BEGIN Dataset excerpts
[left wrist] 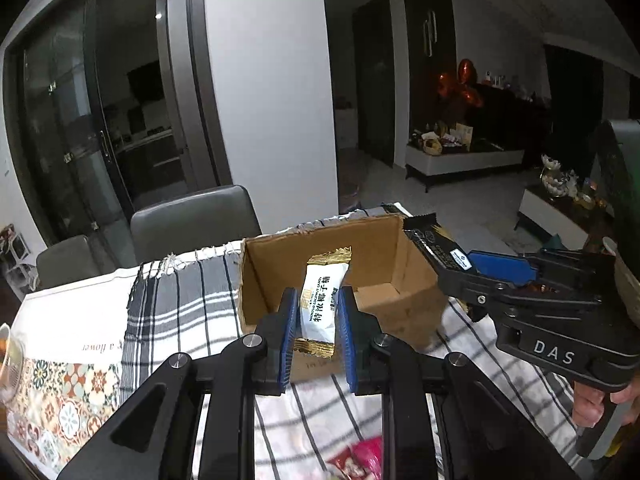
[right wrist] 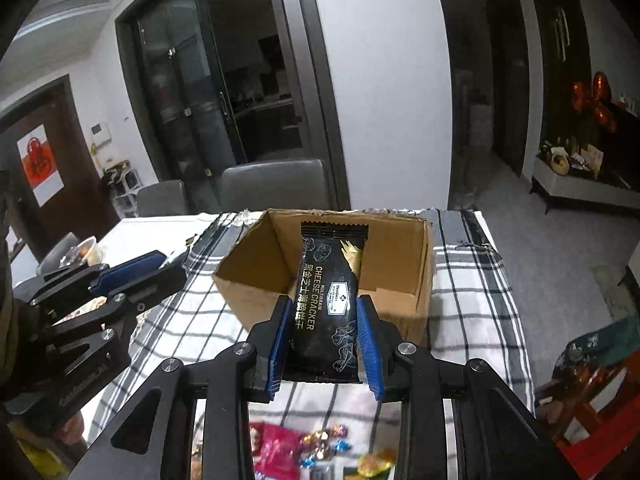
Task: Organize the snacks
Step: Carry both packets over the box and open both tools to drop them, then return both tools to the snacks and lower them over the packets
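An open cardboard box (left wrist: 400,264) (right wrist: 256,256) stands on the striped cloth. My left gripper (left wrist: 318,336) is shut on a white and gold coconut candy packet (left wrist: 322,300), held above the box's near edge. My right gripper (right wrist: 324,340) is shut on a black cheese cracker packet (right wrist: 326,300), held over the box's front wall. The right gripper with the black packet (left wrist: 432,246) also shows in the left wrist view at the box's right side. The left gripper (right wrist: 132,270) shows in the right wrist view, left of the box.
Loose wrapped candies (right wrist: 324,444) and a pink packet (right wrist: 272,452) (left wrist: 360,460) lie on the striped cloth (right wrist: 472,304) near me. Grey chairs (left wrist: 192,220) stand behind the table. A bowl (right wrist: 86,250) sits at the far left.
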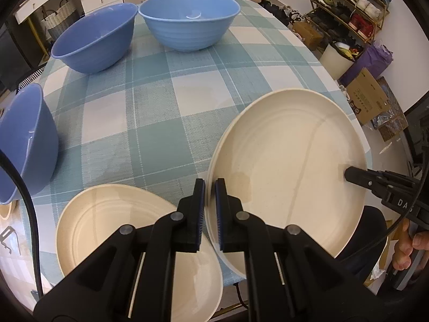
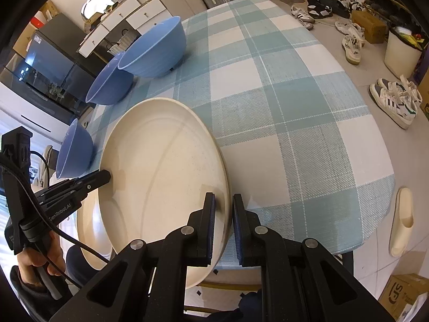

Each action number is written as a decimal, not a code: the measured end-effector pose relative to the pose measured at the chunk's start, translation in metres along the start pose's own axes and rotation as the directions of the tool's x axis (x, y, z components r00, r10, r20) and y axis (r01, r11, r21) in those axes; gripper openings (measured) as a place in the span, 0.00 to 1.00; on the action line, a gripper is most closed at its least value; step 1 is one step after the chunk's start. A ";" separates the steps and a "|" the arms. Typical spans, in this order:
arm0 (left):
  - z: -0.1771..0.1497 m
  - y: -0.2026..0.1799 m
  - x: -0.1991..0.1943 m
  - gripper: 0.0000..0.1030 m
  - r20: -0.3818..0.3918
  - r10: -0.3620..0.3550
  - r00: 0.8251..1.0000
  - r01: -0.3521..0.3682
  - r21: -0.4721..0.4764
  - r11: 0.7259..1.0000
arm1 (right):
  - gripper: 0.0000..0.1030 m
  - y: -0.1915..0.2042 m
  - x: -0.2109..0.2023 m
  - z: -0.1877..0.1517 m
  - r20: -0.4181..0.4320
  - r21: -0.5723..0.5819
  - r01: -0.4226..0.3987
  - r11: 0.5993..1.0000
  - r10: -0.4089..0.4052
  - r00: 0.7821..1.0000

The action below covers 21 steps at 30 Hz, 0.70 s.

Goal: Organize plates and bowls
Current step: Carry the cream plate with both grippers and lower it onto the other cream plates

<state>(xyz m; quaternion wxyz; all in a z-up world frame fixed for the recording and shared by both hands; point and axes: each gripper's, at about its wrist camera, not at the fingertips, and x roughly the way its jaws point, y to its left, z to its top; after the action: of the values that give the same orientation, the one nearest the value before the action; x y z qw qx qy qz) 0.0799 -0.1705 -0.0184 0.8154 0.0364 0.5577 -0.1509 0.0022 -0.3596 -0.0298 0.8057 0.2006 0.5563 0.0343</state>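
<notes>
Plates and bowls on a round table (image 1: 166,102) covered in a teal-and-white checked cloth. Your left gripper (image 1: 210,187) and right gripper (image 2: 224,201) each clamp opposite rims of one large round cream plate (image 1: 289,166), so that it is held between them, tilted, above the table's near edge. In the left wrist view your left gripper's blue-padded fingers (image 1: 218,196) pinch the plate's left rim, and the right gripper's black tip bites its far right rim. In the right wrist view the plate's rim (image 2: 226,187) sits squeezed between the two blue pads. A second cream plate (image 1: 107,225) lies flat at the near edge, partly under your left gripper and just beside the held plate. Three round blue bowls stand along the table's left and far edges: a light blue ribbed bowl (image 1: 189,18) at the far edge, a darker blue bowl (image 1: 93,37) touching it on the left, and another darker blue bowl (image 1: 26,139) at the left edge, well apart from those two. Your hand (image 2: 40,255) grips the left gripper's handle.
</notes>
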 end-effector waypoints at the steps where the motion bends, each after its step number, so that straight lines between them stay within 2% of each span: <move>1: 0.000 0.002 -0.004 0.05 0.005 0.002 1.000 -0.002 -0.002 1.000 | 0.12 0.001 -0.001 0.001 0.001 -0.002 -0.002 1.000 0.002 1.000; 10: -0.004 0.017 -0.035 0.05 0.038 0.031 0.999 -0.030 -0.024 0.999 | 0.12 0.025 -0.011 0.005 0.005 -0.041 -0.021 0.999 0.021 1.000; 21: -0.040 0.076 -0.061 0.05 0.048 0.095 0.994 -0.089 -0.108 0.990 | 0.12 0.090 0.007 0.001 -0.031 -0.144 -0.043 0.989 0.039 0.999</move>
<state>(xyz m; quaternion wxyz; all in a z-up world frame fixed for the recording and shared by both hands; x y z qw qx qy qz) 0.0456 -0.0765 0.0150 0.8369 0.0149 0.5406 -0.0842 0.0209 -0.2755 -0.0034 0.8092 0.1525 0.5595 0.0942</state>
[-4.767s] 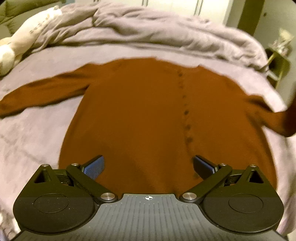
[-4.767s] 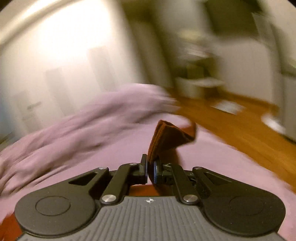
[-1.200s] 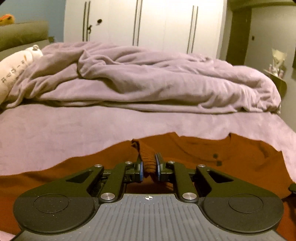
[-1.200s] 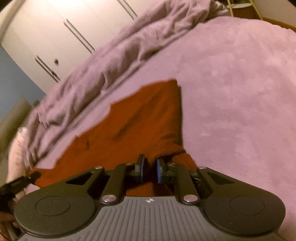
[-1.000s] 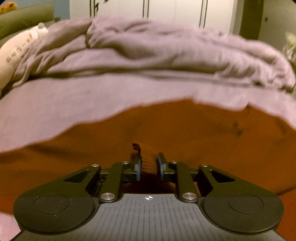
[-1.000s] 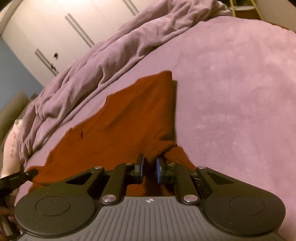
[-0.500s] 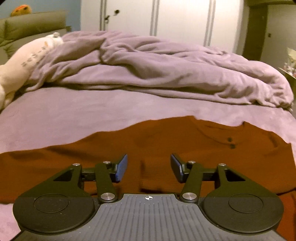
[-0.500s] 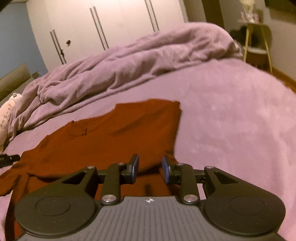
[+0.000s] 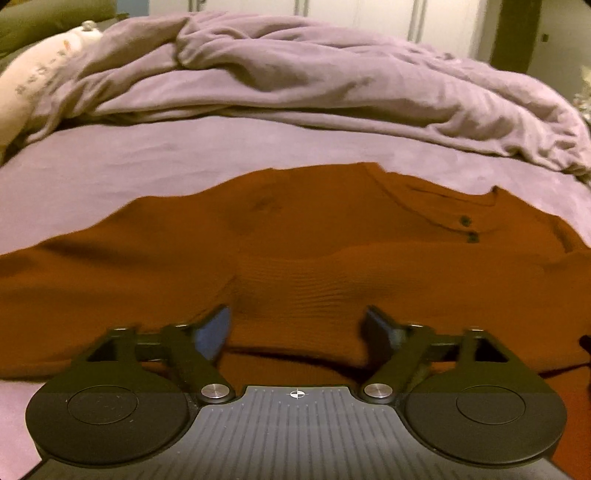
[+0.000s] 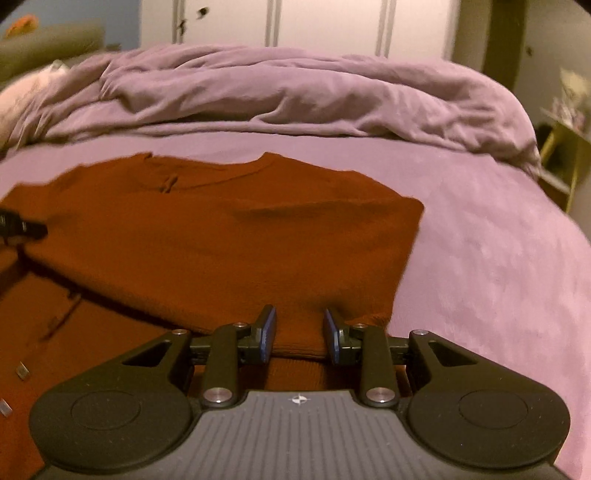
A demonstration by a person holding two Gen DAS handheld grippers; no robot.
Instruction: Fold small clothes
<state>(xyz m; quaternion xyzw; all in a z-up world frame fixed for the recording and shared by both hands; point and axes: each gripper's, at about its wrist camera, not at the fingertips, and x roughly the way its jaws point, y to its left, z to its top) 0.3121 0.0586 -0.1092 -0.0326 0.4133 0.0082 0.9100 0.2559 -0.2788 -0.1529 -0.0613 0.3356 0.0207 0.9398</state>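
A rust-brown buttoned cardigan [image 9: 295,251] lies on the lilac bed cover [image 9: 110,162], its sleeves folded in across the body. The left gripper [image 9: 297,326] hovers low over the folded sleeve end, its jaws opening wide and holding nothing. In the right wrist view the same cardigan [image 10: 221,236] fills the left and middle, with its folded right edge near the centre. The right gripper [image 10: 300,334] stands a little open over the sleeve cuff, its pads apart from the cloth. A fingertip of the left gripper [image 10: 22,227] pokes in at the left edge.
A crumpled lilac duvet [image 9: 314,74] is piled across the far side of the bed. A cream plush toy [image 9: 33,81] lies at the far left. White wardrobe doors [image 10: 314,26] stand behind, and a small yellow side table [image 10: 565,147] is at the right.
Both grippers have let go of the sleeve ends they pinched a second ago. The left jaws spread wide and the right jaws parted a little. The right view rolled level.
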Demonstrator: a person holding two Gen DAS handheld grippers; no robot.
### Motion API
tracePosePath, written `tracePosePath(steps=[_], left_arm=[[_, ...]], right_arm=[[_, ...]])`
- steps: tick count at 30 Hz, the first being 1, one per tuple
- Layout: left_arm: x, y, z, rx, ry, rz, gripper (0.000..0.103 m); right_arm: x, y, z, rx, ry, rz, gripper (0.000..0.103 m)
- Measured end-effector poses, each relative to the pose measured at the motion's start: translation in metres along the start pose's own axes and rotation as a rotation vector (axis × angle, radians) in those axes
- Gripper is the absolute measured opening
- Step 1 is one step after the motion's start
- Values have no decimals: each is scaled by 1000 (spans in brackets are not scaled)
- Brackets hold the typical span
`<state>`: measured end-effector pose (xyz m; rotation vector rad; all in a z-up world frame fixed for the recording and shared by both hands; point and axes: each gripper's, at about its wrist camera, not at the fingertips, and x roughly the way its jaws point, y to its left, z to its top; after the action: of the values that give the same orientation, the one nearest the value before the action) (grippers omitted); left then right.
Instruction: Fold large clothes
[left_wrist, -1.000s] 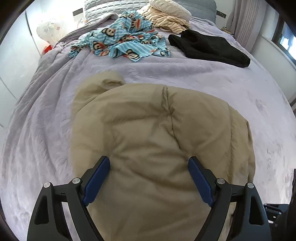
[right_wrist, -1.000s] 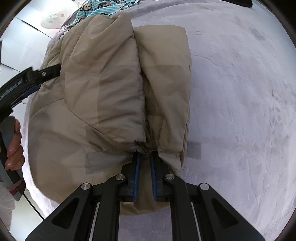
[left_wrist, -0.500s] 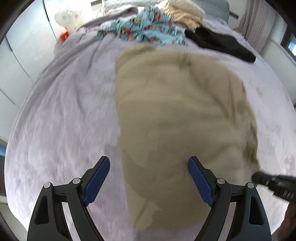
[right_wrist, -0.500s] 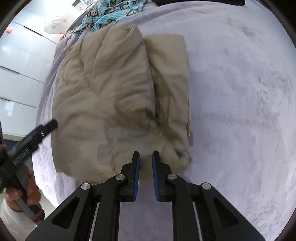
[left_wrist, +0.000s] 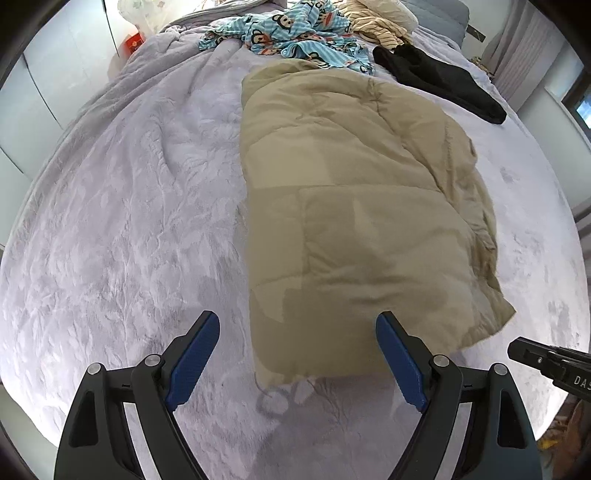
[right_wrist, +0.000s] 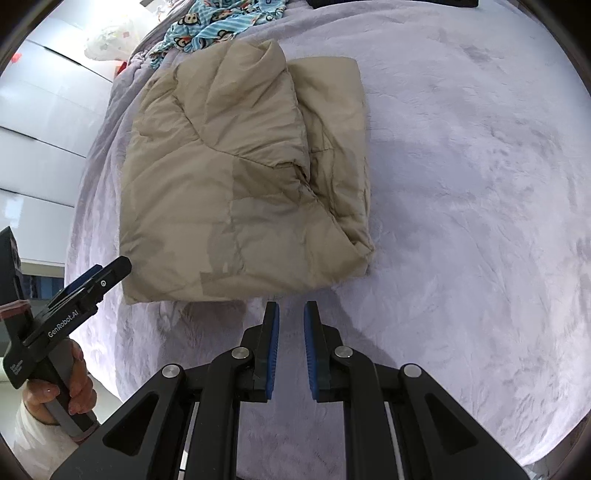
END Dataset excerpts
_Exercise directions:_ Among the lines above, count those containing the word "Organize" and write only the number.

_Answer section:_ 2